§ About this exercise
From the first line to the last, please reproduce the material exactly, skipping the pictures.

Available data Block Start

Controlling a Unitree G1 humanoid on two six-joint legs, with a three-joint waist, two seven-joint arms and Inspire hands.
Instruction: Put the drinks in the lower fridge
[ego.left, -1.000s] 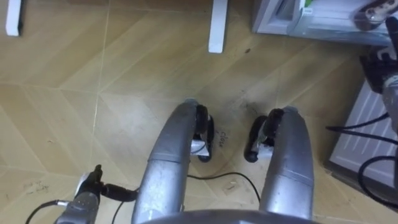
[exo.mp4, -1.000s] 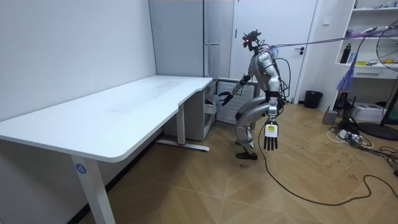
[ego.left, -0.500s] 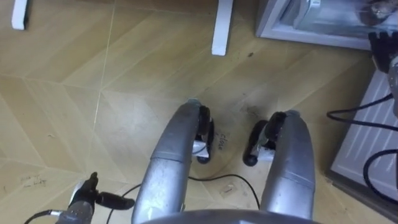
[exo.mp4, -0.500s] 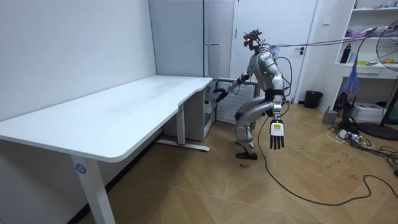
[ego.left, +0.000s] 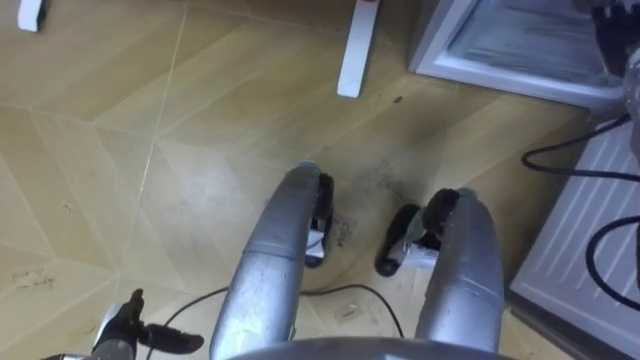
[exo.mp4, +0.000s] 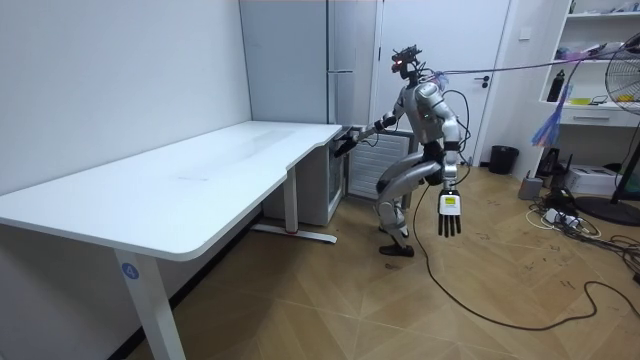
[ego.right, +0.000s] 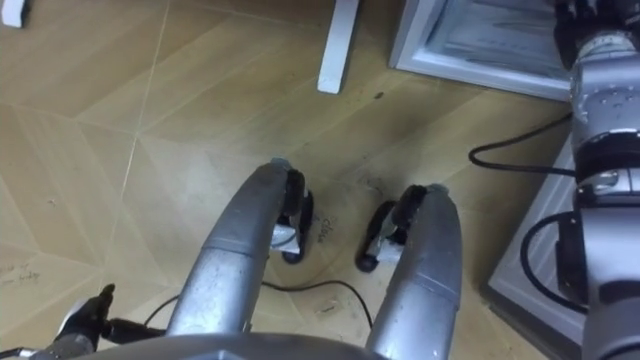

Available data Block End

§ Task solution
Controlling a Unitree G1 humanoid on two six-joint legs, with a three-joint waist, two seven-joint arms and Inspire hands.
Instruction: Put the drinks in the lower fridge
[ego.left, -1.000s] 
[exo.mp4, -1.000s] 
[ego.left, -0.500s] 
[exo.mp4, -0.500s] 
[ego.left, +0.000s] 
[exo.mp4, +0.000s] 
[ego.right, +0.000s] 

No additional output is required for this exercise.